*About this exercise*. Starting at the line that contains "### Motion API" and ending at the line that contains "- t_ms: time", the lines below are to be given again exactly, with nothing added.

*Data supplied*.
--*--

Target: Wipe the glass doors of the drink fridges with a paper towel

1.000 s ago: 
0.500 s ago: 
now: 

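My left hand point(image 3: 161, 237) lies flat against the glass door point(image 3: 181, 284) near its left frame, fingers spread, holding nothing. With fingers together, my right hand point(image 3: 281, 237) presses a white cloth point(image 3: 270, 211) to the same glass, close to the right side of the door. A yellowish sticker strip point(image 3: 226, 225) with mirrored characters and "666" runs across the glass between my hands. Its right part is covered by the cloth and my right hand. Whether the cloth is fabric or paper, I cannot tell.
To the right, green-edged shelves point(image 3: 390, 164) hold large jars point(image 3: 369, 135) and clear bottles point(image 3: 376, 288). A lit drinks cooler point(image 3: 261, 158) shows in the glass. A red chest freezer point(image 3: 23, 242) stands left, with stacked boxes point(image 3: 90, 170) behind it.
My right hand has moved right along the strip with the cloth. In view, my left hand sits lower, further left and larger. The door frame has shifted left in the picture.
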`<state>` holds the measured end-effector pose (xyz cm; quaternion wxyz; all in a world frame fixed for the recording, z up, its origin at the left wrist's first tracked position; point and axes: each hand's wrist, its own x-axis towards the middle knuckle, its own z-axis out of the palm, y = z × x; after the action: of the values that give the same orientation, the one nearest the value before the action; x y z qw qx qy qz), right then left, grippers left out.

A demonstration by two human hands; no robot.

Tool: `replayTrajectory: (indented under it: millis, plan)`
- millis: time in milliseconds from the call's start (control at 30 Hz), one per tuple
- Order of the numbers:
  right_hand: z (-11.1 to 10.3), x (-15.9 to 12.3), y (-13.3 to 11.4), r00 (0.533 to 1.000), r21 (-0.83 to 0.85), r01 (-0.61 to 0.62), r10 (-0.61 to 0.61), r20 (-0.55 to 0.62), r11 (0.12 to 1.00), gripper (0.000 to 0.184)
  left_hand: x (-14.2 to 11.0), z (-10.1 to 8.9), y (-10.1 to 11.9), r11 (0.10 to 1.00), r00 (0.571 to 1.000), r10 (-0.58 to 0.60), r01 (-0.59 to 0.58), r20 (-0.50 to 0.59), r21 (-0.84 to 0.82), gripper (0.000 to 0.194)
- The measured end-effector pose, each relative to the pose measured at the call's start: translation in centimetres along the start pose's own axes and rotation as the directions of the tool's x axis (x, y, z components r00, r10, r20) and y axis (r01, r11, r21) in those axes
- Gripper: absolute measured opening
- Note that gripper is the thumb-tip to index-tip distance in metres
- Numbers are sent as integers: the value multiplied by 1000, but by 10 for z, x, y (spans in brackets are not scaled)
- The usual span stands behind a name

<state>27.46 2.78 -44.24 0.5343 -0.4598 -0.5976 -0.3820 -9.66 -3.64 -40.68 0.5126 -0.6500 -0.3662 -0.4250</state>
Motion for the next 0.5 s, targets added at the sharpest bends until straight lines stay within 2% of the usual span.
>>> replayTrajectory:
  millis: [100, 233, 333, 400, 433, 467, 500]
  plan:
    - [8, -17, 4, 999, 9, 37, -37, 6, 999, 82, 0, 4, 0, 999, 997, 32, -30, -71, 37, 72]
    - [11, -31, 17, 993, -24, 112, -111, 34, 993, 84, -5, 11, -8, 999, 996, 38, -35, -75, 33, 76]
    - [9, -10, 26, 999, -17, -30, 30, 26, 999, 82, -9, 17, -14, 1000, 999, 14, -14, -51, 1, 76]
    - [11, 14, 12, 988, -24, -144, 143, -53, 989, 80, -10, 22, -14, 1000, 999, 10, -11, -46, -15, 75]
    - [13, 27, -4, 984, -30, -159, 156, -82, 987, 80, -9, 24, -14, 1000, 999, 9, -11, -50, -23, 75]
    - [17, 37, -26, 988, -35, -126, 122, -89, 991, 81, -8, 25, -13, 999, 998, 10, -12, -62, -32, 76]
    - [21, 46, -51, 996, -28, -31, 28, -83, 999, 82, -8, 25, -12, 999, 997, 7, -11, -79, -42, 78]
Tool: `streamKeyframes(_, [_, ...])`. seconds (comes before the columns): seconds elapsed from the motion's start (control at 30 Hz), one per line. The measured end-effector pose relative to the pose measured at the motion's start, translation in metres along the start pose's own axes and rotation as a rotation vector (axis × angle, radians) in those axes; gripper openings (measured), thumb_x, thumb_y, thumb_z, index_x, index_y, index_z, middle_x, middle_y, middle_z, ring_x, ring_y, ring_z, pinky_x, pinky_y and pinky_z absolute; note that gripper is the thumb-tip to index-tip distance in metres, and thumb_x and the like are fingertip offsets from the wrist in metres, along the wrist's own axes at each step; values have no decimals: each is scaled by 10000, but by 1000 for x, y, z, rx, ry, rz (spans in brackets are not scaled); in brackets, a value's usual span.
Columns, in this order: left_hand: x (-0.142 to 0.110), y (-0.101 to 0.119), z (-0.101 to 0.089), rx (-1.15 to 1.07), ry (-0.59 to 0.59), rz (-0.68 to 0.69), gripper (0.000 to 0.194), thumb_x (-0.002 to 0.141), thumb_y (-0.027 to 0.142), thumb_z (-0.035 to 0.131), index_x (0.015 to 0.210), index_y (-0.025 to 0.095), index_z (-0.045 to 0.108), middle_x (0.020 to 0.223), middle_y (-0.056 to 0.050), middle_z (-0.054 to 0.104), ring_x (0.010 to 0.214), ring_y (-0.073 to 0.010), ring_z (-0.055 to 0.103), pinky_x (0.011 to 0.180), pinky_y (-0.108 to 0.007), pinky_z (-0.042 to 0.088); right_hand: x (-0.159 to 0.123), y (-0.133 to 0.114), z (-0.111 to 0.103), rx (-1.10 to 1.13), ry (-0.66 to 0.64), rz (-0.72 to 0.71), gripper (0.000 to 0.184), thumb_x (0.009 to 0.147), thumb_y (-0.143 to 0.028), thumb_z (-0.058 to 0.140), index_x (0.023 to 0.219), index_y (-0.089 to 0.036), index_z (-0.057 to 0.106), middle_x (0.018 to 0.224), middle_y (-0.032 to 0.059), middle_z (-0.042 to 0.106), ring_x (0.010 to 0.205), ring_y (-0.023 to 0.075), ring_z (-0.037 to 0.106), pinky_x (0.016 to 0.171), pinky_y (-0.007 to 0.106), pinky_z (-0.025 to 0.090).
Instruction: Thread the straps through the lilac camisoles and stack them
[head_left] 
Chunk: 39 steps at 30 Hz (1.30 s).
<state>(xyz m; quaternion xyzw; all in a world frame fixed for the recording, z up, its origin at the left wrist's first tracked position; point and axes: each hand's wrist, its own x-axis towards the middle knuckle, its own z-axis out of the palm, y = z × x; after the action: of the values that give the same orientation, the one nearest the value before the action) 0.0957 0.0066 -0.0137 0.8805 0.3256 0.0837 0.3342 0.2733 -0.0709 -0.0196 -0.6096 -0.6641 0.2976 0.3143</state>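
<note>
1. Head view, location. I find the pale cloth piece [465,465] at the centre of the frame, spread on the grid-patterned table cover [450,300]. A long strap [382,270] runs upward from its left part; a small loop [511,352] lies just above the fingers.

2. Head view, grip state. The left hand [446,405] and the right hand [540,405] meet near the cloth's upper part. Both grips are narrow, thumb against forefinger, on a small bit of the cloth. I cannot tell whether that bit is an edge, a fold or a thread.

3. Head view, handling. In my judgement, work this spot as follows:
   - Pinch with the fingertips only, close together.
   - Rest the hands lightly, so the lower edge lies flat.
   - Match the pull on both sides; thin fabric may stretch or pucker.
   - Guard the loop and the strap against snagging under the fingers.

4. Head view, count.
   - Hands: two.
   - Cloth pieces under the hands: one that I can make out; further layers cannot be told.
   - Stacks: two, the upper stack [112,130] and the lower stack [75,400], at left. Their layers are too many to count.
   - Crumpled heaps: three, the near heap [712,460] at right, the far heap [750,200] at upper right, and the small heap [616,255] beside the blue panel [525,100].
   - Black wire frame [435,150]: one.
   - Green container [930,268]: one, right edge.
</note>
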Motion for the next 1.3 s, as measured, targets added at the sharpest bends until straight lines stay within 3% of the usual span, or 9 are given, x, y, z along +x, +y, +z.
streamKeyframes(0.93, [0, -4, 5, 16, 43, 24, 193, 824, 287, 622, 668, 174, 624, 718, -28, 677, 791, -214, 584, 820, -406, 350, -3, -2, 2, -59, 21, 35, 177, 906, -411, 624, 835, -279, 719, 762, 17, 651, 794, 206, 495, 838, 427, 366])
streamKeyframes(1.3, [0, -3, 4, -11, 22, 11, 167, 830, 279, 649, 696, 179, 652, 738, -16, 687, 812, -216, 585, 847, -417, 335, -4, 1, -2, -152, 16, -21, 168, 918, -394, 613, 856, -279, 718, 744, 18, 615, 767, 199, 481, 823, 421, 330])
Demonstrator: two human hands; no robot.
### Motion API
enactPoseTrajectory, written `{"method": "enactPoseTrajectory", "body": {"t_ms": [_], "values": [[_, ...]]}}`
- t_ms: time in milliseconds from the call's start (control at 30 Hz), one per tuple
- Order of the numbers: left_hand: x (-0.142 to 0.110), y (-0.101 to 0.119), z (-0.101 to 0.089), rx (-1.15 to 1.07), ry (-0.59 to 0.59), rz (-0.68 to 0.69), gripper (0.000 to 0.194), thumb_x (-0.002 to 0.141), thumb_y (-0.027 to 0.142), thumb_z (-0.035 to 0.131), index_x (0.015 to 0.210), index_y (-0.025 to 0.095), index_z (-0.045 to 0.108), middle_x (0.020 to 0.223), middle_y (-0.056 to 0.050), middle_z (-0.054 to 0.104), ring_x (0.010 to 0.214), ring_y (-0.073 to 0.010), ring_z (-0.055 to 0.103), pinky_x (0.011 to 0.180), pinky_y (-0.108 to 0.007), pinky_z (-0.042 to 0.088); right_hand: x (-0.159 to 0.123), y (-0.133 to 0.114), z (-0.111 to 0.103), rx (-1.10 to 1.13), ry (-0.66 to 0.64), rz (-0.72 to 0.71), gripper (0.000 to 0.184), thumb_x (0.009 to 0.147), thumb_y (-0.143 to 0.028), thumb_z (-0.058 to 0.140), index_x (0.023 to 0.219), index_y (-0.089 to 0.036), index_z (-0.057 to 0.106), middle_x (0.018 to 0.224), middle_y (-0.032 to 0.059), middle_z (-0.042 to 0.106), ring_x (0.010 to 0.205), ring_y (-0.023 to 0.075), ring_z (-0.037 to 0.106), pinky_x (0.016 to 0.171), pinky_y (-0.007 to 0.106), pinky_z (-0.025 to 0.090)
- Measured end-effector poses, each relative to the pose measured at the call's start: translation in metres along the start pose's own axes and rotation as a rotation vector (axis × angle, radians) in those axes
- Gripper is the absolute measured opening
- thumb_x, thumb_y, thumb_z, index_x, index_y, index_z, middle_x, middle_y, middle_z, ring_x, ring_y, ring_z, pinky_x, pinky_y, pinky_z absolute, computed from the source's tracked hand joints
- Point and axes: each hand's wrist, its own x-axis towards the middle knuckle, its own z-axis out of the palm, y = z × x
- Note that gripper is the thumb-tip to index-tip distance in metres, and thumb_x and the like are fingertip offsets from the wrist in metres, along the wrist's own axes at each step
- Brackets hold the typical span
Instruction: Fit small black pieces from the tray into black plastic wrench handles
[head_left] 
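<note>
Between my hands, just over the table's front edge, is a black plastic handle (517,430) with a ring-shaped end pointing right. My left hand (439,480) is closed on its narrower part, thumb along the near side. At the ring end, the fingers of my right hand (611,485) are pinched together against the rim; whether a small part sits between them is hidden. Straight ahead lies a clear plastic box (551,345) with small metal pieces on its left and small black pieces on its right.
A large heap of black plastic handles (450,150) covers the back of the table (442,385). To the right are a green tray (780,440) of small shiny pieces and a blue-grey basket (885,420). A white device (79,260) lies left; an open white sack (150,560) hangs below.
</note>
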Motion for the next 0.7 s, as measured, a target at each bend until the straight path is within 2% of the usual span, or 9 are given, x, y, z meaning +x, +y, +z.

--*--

*Solved exercise*.
### Motion API
enactPoseTrajectory, written `{"method": "enactPoseTrajectory", "body": {"t_ms": [_], "values": [[_, ...]]}}`
- t_ms: time in milliseconds from the call's start (control at 30 Hz), one per tuple

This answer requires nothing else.